The results presented revealed nonlinear patterns between the predictor variables, team psychological capital and team learning, and the criterion variable, team viability. An increasing trend up to a certain threshold is obtained, followed by a deflation for the highest values of the predictors. Thus, our results, which extend the conclusions of previous studies to different samples and variables [13], clearly highlight that more is not always better.
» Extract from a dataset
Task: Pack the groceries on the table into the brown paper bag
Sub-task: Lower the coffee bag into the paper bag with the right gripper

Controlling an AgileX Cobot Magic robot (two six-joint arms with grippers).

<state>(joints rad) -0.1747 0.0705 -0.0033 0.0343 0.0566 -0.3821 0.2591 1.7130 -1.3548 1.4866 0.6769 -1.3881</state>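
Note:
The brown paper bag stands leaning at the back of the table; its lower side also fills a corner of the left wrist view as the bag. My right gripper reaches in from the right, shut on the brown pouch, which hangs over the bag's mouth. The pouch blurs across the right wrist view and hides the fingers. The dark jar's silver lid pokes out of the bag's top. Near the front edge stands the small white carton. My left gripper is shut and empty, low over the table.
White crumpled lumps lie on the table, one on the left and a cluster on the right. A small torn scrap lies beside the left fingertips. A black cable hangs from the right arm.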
Concerning team learning, the present findings are in line with those obtained by Bunderson and Sutcliffe [6] and also Dimas et al. [13], and add to the growing body of knowledge that considers the negative effect on effectiveness of an excessive focus on learning. Hence, the involvement of the team in learning behaviors such as exploring new ways of performing the tasks, experimenting alternatives or discussing errors, is positive for team results but when all the resources and energy of the team is focused on that behaviors, goals achievement might suffer threatening the viability of the team. As for team psychological capital, our results extends the findings obtained, at the individual level, by Vancouver et al. [42], and also the remarks made by Veraharen regarding the construct of self-efficacy [44], to the team level and to the broader concept of psychological capital. Our findings highlighted that when the levels of team psychological capital are too high, team viability might suffer, probably because the team became overconfident, neglecting some important aspects of the task and committing more errors, undermining, in consequence, the future of the team.